Zhang Yiming, the founder of ByteDance, put forward his own suggestion at that time, to go deep in “catering, shopping, and travel”. Douyin Group CEO Zhang Nan’s “extreme imagination” for Douyin is to become a universal portal for users’ mobile terminals. Douyin’s daily activity should be as high as its monthly activity, and it can become an inseparable product in users’ lives. Users open Douyin to brush content, which can also be used to shop, choose restaurants, make travel plans, buy air tickets and book hotels.

“LatePost” once reported that Douyin will start to promote the local life business in 2021. In 2022, the turnover of local life will be close to 90 billion yuan. At the beginning of this year, the real turnover of local life in 2023 will be nearly 400 billion yuan. aggressive goals.

Douyin’s entry into the hinterland of Meituan started with low prices. The former chose to put on the shelves a group of food and beverage group purchase packages with prices lower than that of Meituan, and cultivated a group of users who would actively search for restaurants and milk tea shops on Douyin and place group purchase orders. Since then, Douyin has begun to adjust its product structure, encouraging merchants to produce better video content to increase consumption conversion rates, and also adjusted the platform algorithm and recommendation mechanism to give more recommendations to videos created by high-quality merchants.

At present, in addition to catering, Douyin is also successively attracting investment in areas such as travel and tourism, and will start a full-scale competition with Meituan from local competition with in-store catering as the core to the entire local life business.

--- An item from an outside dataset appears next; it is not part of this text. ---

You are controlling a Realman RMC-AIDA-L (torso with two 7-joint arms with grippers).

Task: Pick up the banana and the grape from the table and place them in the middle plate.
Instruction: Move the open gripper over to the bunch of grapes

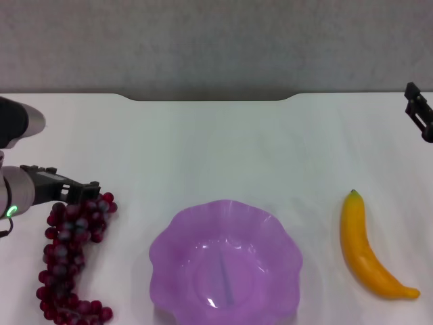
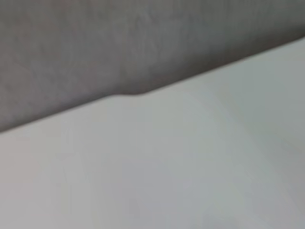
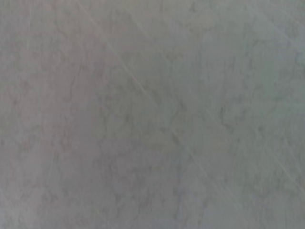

Previously, some Douyin people believed that Meituan was slow to respond to its competition. Several Meituan people told LatePost that Meituan noticed Douyin’s quick group buying action when it arrived in the store last year, and the countermeasures on the business side stayed as simple as possible. Don’t be more expensive than Douyin, give certain traffic support to merchants, and encourage merchants to put more preferential packages on the shelves.

Last year, Meituan’s in-store business focused more on refined upgrades and cost reduction and efficiency enhancement, such as improving the matching accuracy of internal algorithms and users; hoping to expand to a greater extent; expanding the scale of users and the number of new recruits.

A person from Meituan said that there was a consensus within Meituan last year that Douyin’s live broadcast e-commerce business is more efficient and has higher returns. In contrast, local life is more complicated and has lower returns. .

Meituan is more in a wait-and-see state about this, and the company has spent more time recognizing the logic of the two businesses and realizing the threat of Douyin. It is understood that Meituan has long expected that Douyin will be involved in local life and will make some rapid breakthroughs with the help of traffic, but when the opponent is in front of it, the business development is faster than Meituan imagined.

However, Douyin’s competition has also inspired Meituan’s determination to fight and change internally. A management of Meituan recently said internally, “Small success depends on friends, and great success depends on opponents.”

At present, some production and research support departments of Meituan have received a clear signal that the number of goals of the S-Team, the highest decision-making body of Meituan, has increased compared with last year, most of which are to support the needs of in-store business. Meituan will continue to reduce costs and increase efficiency this year, but will relax cost restrictions on investment in in-store business, and do its best to support in-store business.

“LatePost” learned that Meituan has made it clear that it will concentrate its superior resources to deal with Douyin’s attack. Measures include but are not limited to investing in content ecological construction, giving merchants more preferential policies, and putting more subsidies to attract consumers.

With the increasingly fierce competition between Douyin and Meituan, Gaode has increased his investment in local life, and this will be an uneasy year.